Au cœur d’un été socialement tendu, les habitants d’Aït Boukmâz, dans la province d’Azilal, ont organisé une marche symbolique pour réclamer la fin de l’isolement. Le chef du gouvernement, Aziz Akhannouch, a répondu par une accusation directe : une « instrumentalisation politique » orchestrée par des élus de l’opposition. Cette posture n’a pas apaisé les tensions mais a plutôt soulevé des questions plus profondes sur la gestion du désarroi social dans les zones rurales.
Analyse du discours officiel : Akhannouch a affirmé que les revendications des habitants étaient « simples » et que la région n’était pas isolée du développement. Pourtant, il a qualifié la manifestation de « manœuvre politique » liée à un président de commune de l’opposition.
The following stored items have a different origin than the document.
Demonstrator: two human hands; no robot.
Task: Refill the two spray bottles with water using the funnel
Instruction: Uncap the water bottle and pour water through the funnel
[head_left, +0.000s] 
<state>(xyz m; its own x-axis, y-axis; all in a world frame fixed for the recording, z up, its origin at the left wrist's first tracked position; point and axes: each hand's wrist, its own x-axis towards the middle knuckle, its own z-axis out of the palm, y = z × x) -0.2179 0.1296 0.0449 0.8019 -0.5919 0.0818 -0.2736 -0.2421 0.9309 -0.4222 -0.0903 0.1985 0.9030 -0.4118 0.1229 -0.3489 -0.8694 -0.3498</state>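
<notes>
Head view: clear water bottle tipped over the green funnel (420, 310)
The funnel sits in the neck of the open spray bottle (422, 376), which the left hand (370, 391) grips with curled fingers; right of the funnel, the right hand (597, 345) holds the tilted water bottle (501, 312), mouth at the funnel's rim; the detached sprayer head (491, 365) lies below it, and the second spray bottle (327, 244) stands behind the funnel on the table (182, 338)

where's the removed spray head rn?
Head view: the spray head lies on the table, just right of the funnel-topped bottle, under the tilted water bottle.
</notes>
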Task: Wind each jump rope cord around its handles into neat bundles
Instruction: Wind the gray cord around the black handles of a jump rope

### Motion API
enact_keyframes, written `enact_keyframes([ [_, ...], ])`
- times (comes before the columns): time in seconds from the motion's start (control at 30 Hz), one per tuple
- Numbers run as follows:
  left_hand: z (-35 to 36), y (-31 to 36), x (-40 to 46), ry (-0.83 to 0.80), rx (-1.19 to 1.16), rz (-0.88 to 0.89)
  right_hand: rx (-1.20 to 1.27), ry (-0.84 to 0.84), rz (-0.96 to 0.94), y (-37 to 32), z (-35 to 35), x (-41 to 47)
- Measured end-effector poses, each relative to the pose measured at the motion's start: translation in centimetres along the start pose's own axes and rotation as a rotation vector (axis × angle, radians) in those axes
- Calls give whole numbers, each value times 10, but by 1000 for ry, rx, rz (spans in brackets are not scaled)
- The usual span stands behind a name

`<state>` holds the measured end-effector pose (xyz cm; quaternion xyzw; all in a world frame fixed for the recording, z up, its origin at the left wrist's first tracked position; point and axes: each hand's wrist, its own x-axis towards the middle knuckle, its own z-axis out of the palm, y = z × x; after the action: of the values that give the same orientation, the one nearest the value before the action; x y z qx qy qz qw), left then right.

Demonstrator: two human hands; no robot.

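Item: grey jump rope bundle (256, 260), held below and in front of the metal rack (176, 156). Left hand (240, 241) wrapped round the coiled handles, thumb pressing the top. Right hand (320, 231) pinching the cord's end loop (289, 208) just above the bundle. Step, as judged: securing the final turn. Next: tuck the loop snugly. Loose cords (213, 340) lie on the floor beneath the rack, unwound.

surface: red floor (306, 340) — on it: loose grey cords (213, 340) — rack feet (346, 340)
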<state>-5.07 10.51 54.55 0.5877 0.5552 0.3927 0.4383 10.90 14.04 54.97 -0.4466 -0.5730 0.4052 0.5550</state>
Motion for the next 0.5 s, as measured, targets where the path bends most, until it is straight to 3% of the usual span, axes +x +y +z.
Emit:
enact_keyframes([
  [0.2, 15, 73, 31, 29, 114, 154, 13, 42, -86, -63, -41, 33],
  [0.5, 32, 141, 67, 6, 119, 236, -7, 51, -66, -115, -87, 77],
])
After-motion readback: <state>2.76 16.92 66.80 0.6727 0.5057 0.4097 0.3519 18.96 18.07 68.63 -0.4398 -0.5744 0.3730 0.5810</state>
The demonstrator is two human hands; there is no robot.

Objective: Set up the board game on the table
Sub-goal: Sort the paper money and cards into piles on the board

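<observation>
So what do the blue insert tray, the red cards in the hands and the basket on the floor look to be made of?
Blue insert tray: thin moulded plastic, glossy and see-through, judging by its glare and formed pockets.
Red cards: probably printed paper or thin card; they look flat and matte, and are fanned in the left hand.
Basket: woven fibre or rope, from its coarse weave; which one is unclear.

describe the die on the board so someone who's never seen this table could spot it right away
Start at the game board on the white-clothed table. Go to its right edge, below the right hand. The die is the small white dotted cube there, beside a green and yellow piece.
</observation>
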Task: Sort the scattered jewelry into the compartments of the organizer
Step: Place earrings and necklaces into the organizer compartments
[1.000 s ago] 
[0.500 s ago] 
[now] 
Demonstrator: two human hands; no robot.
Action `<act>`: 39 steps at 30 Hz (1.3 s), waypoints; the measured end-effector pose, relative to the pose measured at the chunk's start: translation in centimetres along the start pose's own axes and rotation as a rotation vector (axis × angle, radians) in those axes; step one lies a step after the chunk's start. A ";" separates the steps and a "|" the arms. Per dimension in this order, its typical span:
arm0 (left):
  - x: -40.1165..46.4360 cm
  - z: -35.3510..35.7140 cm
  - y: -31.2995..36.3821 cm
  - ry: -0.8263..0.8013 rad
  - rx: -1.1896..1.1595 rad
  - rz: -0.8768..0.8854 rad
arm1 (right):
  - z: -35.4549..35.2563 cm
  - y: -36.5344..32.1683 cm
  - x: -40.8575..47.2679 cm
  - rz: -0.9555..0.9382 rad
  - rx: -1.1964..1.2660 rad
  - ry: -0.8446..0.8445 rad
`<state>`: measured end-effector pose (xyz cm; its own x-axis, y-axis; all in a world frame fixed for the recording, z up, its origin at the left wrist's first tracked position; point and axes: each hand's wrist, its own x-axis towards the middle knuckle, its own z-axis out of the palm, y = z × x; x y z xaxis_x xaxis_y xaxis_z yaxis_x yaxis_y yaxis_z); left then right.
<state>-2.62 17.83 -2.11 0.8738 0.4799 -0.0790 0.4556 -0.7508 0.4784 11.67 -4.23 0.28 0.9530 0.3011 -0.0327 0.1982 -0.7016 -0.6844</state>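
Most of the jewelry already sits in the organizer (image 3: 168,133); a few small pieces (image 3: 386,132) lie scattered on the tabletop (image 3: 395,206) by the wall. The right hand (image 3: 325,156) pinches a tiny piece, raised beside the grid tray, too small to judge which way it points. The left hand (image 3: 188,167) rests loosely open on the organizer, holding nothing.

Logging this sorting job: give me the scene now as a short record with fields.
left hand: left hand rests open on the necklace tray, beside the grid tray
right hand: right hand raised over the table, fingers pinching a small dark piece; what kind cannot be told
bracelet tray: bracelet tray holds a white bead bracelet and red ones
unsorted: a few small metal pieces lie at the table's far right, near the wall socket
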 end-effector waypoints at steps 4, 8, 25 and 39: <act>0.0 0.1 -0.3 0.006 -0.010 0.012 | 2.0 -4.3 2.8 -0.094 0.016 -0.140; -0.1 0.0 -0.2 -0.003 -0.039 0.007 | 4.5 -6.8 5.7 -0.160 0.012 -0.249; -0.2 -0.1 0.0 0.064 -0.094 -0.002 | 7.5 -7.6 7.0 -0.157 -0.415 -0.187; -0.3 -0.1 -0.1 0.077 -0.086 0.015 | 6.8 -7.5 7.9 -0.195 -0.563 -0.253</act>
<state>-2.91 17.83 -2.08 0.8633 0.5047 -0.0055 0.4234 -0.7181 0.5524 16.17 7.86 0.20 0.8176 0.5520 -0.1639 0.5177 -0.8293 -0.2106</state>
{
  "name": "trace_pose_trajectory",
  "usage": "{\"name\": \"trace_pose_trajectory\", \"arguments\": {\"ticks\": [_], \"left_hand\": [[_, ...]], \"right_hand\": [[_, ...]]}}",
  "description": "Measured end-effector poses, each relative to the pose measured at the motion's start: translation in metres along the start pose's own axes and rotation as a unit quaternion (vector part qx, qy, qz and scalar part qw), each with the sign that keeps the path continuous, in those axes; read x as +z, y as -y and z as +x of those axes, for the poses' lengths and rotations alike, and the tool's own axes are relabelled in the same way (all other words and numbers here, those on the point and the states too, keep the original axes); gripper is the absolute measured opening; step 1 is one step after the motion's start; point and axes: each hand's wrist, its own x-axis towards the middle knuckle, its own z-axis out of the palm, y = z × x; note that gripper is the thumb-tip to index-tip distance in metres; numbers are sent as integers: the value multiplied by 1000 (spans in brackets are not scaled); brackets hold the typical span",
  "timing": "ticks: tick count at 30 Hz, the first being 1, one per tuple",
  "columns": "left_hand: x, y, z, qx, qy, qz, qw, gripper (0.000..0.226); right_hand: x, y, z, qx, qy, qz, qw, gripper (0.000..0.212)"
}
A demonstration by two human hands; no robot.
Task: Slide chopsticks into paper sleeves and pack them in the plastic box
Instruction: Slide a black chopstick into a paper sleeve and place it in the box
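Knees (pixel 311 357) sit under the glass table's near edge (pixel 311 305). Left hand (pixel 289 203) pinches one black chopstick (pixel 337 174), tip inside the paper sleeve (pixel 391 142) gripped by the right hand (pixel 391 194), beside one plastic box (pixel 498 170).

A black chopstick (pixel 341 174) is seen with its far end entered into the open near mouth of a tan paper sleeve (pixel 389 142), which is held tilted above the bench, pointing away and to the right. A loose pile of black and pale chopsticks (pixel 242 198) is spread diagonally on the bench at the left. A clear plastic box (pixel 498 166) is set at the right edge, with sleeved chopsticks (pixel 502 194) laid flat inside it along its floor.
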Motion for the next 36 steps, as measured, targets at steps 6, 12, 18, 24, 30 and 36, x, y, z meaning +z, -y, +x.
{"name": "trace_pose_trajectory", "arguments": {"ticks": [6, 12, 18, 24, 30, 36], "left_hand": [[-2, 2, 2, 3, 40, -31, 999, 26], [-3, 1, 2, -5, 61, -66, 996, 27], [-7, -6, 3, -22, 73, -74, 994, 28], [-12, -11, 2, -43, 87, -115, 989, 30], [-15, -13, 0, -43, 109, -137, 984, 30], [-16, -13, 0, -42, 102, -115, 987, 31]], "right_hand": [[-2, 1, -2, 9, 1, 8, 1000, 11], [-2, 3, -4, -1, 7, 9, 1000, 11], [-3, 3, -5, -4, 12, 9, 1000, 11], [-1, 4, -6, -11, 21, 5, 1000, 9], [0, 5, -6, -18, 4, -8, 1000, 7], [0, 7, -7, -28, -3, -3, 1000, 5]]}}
Ce paradoxe met en lumière une ambiguïté du discours officiel : si les demandes sont légitimes et simples, pourquoi n’ont-elles pas été satisfaites ?
Chiffres clés du développement rural : Le Royaume dispose d’un réseau routier de plus de 57 000 km. Le Programme National des Routes Rurales (PNRR) a permis de faire passer l’accès aux routes de 54 % en 2005 à plus de 80 % en 2016. Dans la province d’Azilal, 154 km de routes ont été réalisés entre 2012 et 2014 pour un coût de 68 millions de dirhams. Le Programme de réduction des disparités territoriales et sociales (PRDTS) prévoit plus de 22 000 km de routes pour 28 milliards de dirhams, bénéficiant à 810 000 habitants dans les zones montagneuses.
Témoignages du terrain : Un habitant d’Aït Boukmâz témoigne : « Nos enfants marchent 5 km pour aller à l’école, les routes sont défoncées, le dispensaire n’est ouvert que deux jours par semaine ». Un militant local ajoute : « Pas d’électricité continue, pas de soins médicaux réguliers, nous vivons dans un isolement complet ».
Réactions de l’opposition : La députée Fatima Tamni a qualifié la manifestation d’« appel oublié contre l’échec du gouvernement », remettant en cause les slogans de « justice territoriale » et de « développement rural ». Elle s’interroge : « Qu’a réalisé ce gouvernement en quatre ans ? » et critique la lenteur dans la mise en œuvre des projets annoncés.
Contexte plus large : Ce qui se passe à Aït Boukmâz est le reflet d’une situation plus générale dans le Maroc rural : routes dégradées, absence de médecins, infrastructures éducatives insuffisantes. Ces réalités sont confirmées par les rapports de la HCP et d’autres organismes nationaux.
Questions essentielles :
- Le gouvernement dispose-t-il d’une stratégie cohérente pour le monde rural ou agit-il uniquement par réaction ?
- Revendiquer des droits devient-il une provocation politique ?
- Où sont passés les fonds spéciaux pour la réduction des inégalités territoriales ?
Conclusion : La réaction d’Akhannouch aux protestations d’Aït Boukmâz ne dévoile pas seulement une posture politique, mais révèle une crise plus profonde dans la manière dont le gouvernement conçoit le développement. Accuser l’opposition de manipulation ne remplace pas la nécessité de réponses concrètes. Tant que les routes de l’Atlas resteront désertées par les investissements, les promesses resteront lettre morte et les cris des habitants, inaudibles dans les salons ministériels.